BEGIN DATA TO EXAMINE

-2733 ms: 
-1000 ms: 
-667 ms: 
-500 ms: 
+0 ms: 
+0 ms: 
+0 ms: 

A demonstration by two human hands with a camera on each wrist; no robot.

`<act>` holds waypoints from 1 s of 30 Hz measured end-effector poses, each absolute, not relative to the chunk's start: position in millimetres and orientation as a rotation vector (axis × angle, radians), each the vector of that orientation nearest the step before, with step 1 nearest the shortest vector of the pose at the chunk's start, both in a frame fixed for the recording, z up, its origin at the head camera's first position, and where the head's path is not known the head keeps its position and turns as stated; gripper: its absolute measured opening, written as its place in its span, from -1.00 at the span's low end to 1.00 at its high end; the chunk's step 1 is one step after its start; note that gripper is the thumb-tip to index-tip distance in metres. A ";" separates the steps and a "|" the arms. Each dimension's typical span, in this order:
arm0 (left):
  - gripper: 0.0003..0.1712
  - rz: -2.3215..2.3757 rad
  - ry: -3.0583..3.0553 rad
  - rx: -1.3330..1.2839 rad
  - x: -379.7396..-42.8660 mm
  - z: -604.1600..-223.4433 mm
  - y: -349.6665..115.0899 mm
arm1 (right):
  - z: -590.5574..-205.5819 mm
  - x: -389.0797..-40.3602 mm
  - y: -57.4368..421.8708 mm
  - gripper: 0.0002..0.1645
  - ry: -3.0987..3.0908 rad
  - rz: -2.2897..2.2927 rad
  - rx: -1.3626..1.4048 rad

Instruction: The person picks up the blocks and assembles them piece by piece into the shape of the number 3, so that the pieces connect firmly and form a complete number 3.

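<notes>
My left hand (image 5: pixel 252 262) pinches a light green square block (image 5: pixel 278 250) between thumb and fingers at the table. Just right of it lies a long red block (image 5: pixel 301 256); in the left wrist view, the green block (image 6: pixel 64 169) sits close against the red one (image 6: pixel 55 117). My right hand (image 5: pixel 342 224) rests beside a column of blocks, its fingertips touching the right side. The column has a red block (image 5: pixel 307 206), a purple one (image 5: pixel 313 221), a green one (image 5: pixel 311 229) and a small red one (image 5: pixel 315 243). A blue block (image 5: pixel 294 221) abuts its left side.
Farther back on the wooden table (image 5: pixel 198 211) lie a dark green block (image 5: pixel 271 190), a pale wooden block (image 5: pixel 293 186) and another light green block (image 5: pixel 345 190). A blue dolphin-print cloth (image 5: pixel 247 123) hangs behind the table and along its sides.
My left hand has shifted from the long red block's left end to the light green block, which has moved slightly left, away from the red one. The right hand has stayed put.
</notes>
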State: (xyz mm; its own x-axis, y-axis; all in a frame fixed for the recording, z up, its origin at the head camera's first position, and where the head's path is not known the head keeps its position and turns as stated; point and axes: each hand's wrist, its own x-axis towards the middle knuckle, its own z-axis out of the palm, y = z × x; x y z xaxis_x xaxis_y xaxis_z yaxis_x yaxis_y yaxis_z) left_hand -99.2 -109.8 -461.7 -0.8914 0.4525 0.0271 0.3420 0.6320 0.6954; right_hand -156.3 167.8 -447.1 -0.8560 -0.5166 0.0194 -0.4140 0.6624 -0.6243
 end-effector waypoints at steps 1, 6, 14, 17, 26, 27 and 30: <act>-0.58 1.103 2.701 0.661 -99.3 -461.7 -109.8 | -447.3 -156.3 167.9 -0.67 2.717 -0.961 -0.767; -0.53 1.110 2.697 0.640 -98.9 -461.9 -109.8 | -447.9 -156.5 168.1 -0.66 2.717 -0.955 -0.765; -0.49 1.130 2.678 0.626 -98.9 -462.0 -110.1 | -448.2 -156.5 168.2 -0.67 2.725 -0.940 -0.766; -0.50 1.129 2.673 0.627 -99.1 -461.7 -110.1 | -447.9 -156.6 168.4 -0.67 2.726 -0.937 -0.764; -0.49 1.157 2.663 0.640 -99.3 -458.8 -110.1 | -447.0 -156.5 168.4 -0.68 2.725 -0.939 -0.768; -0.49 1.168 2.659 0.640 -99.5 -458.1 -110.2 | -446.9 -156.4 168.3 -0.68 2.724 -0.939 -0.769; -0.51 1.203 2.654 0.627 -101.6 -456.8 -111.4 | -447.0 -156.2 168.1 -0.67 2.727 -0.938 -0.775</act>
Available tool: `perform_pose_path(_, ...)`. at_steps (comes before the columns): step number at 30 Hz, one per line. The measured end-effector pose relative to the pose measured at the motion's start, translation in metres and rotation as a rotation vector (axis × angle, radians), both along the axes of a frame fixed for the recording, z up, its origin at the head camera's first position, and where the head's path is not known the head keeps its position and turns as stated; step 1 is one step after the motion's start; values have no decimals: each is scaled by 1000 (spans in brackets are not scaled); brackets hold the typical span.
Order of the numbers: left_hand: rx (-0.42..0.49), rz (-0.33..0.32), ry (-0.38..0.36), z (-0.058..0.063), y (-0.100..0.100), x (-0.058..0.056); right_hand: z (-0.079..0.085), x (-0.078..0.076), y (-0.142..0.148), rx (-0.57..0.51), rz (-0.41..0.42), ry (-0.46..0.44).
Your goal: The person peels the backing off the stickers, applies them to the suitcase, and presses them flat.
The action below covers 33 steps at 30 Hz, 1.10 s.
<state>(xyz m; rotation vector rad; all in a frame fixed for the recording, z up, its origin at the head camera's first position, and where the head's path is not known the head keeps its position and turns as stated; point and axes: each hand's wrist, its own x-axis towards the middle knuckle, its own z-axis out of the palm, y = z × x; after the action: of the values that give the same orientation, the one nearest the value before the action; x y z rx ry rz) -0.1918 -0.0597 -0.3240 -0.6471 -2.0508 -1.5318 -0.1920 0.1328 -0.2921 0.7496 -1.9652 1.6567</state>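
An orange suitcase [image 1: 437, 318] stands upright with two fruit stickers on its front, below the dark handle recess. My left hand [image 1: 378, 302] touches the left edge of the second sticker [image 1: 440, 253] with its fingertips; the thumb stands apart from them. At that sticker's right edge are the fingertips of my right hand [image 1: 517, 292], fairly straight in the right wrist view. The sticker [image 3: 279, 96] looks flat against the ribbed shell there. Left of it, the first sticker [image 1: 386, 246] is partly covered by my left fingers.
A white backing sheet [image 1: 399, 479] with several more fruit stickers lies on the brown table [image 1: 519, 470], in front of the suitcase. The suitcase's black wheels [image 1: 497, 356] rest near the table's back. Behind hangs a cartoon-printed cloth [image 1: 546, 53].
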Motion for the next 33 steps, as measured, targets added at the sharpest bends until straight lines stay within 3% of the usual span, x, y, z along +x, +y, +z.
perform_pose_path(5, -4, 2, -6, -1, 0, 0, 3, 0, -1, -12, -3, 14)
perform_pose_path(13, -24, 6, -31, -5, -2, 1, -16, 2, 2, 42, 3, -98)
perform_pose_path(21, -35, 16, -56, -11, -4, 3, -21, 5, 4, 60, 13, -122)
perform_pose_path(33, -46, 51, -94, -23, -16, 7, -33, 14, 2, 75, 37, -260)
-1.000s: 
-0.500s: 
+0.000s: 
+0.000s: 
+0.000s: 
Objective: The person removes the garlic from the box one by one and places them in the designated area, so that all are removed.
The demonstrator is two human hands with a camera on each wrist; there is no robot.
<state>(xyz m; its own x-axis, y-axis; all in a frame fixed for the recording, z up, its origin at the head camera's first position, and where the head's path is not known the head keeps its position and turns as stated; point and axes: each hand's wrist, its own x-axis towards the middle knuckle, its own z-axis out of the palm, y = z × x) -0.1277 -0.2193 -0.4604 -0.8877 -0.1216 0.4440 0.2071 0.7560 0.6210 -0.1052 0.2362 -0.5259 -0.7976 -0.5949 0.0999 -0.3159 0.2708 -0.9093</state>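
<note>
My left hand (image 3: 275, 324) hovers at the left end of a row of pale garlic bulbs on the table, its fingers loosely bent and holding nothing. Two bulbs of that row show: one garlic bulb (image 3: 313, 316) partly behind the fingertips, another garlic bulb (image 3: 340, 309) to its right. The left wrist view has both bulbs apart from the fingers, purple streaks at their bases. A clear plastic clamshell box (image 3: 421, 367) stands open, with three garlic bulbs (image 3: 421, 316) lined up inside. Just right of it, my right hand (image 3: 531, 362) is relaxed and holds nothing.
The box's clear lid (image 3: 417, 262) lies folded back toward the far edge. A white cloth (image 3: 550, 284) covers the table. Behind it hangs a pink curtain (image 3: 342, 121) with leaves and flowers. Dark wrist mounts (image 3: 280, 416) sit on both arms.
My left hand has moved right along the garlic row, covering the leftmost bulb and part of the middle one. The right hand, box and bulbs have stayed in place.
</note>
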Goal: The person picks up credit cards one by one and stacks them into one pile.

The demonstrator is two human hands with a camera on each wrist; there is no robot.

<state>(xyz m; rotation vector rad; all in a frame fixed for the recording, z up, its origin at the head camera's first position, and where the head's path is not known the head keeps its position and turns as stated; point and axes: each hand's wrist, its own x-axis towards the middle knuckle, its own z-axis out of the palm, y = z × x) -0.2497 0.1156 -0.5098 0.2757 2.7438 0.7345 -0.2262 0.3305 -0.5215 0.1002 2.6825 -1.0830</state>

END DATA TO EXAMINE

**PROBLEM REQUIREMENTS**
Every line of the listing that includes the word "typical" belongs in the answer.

**WORKED SOLUTION**
`<act>` holds waypoints from 1 s of 30 Hz measured end-effector poses, each absolute, not relative to the chunk's start: position in millimetres and orientation as a rotation vector (axis × angle, radians), each the vector of that orientation nearest the step before, with step 1 nearest the shortest vector of the pose at the chunk's start, both in a frame fixed for the recording, z up, its origin at the head camera's first position, and where the head's path is not known the head keeps its position and turns as stated; gripper: its absolute measured opening, written as its place in its span, from -1.00 at the span's low end to 1.00 at its high end; the chunk's step 1 is one step after its start; note that gripper is the thumb-tip to index-tip distance in metres. A ";" separates the steps and a "|" the arms. Each dimension's typical span, in this order:
Available tool: `perform_pose_path(_, ...)`. at_steps (comes before the columns): step number at 30 Hz, one per line. The measured end-effector pose relative to the pose measured at the motion's start, translation in metres and rotation as a rotation vector (axis × angle, radians), both along the axes of a frame fixed for the recording, z up, its origin at the head camera's first position, and where the head's path is not known the head keeps its position and turns as stated; step 1 is one step after the motion's start; values have no decimals: each is scaled by 1000 (spans in brackets are not scaled); brackets hold the typical span.

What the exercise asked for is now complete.